→ ASSIGNMENT:
Exclude the images, then return every line below exactly as written.

→ EXTRACTED DATA:
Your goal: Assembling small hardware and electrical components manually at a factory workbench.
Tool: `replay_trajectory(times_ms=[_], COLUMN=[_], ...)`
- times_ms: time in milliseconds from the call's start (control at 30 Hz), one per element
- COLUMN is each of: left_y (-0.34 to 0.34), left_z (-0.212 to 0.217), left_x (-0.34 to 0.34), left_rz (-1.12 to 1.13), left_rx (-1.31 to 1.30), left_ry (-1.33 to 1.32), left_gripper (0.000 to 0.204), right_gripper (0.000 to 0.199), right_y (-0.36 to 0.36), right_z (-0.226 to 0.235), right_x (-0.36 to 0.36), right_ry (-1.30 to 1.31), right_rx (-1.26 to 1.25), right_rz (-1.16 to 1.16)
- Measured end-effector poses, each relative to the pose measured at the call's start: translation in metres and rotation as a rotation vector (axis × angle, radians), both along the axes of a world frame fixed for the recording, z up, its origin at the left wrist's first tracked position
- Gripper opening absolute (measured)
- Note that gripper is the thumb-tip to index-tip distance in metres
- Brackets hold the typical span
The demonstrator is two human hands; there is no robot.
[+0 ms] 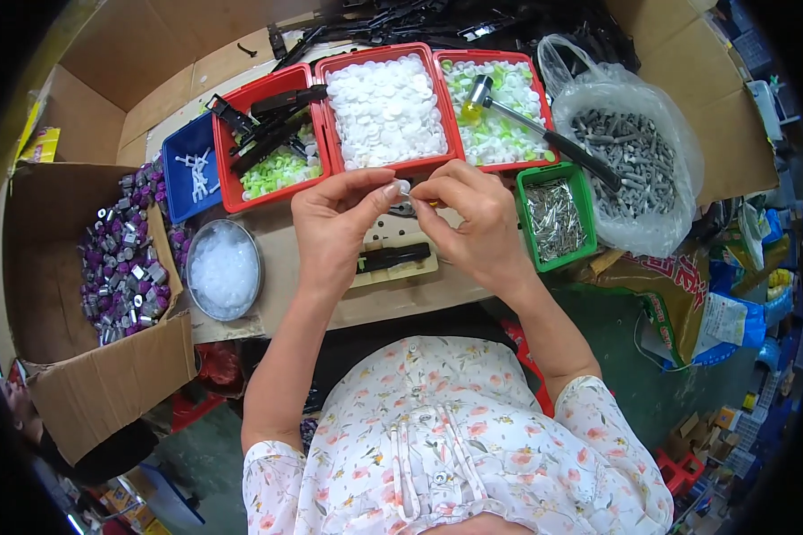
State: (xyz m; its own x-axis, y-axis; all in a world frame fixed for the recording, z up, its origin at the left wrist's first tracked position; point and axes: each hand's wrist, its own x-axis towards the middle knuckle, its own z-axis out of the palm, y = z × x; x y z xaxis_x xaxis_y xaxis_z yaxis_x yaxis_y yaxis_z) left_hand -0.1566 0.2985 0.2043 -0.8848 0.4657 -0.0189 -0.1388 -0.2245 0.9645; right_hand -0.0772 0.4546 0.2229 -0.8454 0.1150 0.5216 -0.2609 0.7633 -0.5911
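Note:
My left hand [335, 223] pinches a small white plastic piece [403, 188] between thumb and finger, just in front of the red bins. Close against it from the other side, my right hand [477, 218] has thumb and forefinger pressed together; what they hold is too small to make out. Below the hands lies a cream block [426, 265] with a long black part [393, 258] in it. A red bin [385, 111] of round white caps stands right behind my hands. Beside it, another red bin [500, 71] holds white and green caps, with a hammer [544, 134] lying across it.
At left are an open carton [107, 374], purple-and-grey parts [125, 259], a round dish [224, 312] of clear pieces, a blue tray [180, 207] and a red bin [232, 192]. At right are a green bin [562, 259] of metal pins and a plastic bag [682, 178] of grey parts.

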Motion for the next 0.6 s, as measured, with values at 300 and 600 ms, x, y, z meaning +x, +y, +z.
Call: replay_trajectory(times_ms=[300,600], left_y=[-0.001,-0.014], left_z=[0.003,0.002], left_x=[0.016,0.025], left_rz=[0.123,0.202], left_rx=[-0.054,-0.269], left_ry=[0.201,0.74], left_gripper=[0.015,0.018], right_gripper=[0.009,0.008], right_y=[-0.007,-0.018], right_z=[-0.003,-0.003], right_x=[0.003,0.0], right_ry=[0.007,-0.062], right_rx=[-0.006,-0.108], right_rz=[-0.02,0.008])
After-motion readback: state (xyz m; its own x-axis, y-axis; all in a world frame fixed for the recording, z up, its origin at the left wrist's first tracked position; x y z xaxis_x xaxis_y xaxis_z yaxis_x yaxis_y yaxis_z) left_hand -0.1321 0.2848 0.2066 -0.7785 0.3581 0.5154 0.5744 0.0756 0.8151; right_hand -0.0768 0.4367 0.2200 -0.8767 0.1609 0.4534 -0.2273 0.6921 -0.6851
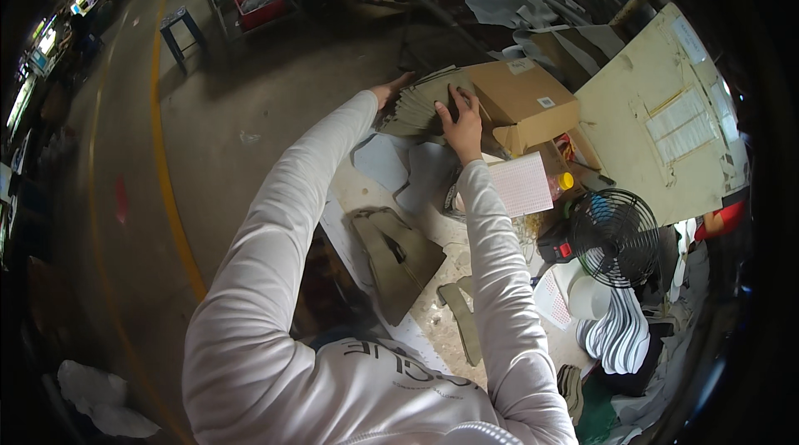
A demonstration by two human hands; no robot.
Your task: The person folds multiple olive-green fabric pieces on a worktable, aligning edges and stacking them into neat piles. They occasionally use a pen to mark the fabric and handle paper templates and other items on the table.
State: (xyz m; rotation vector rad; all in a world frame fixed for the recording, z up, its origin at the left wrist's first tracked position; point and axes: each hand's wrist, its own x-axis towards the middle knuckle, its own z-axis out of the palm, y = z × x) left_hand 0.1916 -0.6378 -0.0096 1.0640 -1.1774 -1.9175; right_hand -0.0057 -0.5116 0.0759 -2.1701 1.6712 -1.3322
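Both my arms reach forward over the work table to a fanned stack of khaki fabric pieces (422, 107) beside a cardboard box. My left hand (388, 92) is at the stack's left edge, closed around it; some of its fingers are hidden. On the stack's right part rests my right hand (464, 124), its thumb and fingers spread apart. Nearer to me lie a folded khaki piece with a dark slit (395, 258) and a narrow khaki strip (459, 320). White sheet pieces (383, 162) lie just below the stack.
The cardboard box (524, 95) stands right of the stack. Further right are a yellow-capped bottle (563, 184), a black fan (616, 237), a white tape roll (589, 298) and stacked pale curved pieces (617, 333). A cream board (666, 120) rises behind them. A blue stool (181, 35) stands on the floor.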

→ TASK SOLUTION:
Your goal: Assembling small hardware and electrical components manually at a factory workbench.
Tool: `replay_trajectory(times_ms=[_], COLUMN=[_], ...)`
- times_ms: time in milliseconds from the call's start (control at 30 Hz), one per element
- COLUMN is each of: left_y (-0.34 to 0.34), left_z (-0.212 to 0.217), left_x (-0.34 to 0.34), left_rz (-1.12 to 1.13), left_rx (-1.31 to 1.30), left_ry (-1.33 to 1.32), left_gripper (0.000 to 0.204), right_gripper (0.000 to 0.199), right_y (-0.36 to 0.36), right_z (-0.226 to 0.235), right_x (-0.36 to 0.36), right_ry (-1.30 to 1.31), right_rx (-1.26 to 1.25), right_rz (-1.16 to 1.16)
- Measured end-effector poses, each relative to the pose measured at the call's start: translation in metres and rotation as a rotation vector (axis × angle, radians), both along the axes of a world frame fixed for the recording, z up, its origin at the left wrist's first tracked position
- Gripper opening absolute (measured)
- Note that gripper is the thumb-tip to index-tip distance in metres
- Brackets hold the typical span
The demonstrator is two human hands; there is no robot.
[+0 ms] 
State: (xyz m; its own x-axis, y-axis; all in a world frame fixed for the recording, z up, its origin at the left wrist's first tracked position; point and axes: each hand's wrist, its own x-axis towards the middle knuckle, its own z-axis out of the palm, y = z × x; x y z xaxis_x xaxis_y xaxis_z yaxis_x yaxis_y yaxis_z) left_hand -0.1566 0.2985 0.2043 -0.8848 0.4657 -0.0189 -0.1388 -0.2245 0.9645; right_hand -0.0772 0.4546 0.2229 -0.8454 0.1150 0.5216 -0.2609 0.7633 -0.5911
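Note:
My left hand [335, 223] pinches a small white plastic piece [403, 188] between thumb and finger, just in front of the red bins. Close against it from the other side, my right hand [477, 218] has thumb and forefinger pressed together; what they hold is too small to make out. Below the hands lies a cream block [426, 265] with a long black part [393, 258] in it. A red bin [385, 111] of round white caps stands right behind my hands. Beside it, another red bin [500, 71] holds white and green caps, with a hammer [544, 134] lying across it.
At left are an open carton [107, 374], purple-and-grey parts [125, 259], a round dish [224, 312] of clear pieces, a blue tray [180, 207] and a red bin [232, 192]. At right are a green bin [562, 259] of metal pins and a plastic bag [682, 178] of grey parts.
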
Motion for the next 0.6 s, as measured, with values at 300 and 600 ms, x, y, z meaning +x, +y, +z.
Call: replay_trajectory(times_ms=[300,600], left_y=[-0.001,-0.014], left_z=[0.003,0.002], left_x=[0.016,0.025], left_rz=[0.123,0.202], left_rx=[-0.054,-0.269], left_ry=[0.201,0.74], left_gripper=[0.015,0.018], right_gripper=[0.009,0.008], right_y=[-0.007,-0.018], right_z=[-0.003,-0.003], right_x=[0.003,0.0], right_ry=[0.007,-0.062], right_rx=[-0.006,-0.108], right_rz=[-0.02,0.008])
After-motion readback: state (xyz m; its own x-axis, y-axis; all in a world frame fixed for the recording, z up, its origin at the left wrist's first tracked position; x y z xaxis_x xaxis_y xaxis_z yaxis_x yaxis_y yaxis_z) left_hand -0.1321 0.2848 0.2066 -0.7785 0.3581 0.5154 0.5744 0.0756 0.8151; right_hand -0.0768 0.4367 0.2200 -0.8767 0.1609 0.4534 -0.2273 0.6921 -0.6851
A demonstration by two human hands; no robot.
Your task: The person folds multiple olive-green fabric pieces on a worktable, aligning edges and stacking them into neat piles. They occasionally use a pen to mark the fabric and handle paper templates and other items on the table.
State: (xyz m; rotation vector rad; all in a world frame fixed for the recording, z up, its origin at the left wrist's first tracked position; point and axes: each hand's wrist, its own x-axis towards the middle knuckle, its own z-axis out of the palm, y = z × x) left_hand 0.1916 -0.6378 -0.0096 1.0640 -1.1774 -1.9175; right_hand -0.0057 -0.5116 0.0759 -2.1701 1.6712 -1.3322
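Both my arms reach forward over the work table to a fanned stack of khaki fabric pieces (422, 107) beside a cardboard box. My left hand (388, 92) is at the stack's left edge, closed around it; some of its fingers are hidden. On the stack's right part rests my right hand (464, 124), its thumb and fingers spread apart. Nearer to me lie a folded khaki piece with a dark slit (395, 258) and a narrow khaki strip (459, 320). White sheet pieces (383, 162) lie just below the stack.
The cardboard box (524, 95) stands right of the stack. Further right are a yellow-capped bottle (563, 184), a black fan (616, 237), a white tape roll (589, 298) and stacked pale curved pieces (617, 333). A cream board (666, 120) rises behind them. A blue stool (181, 35) stands on the floor.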

What this exercise required is now done.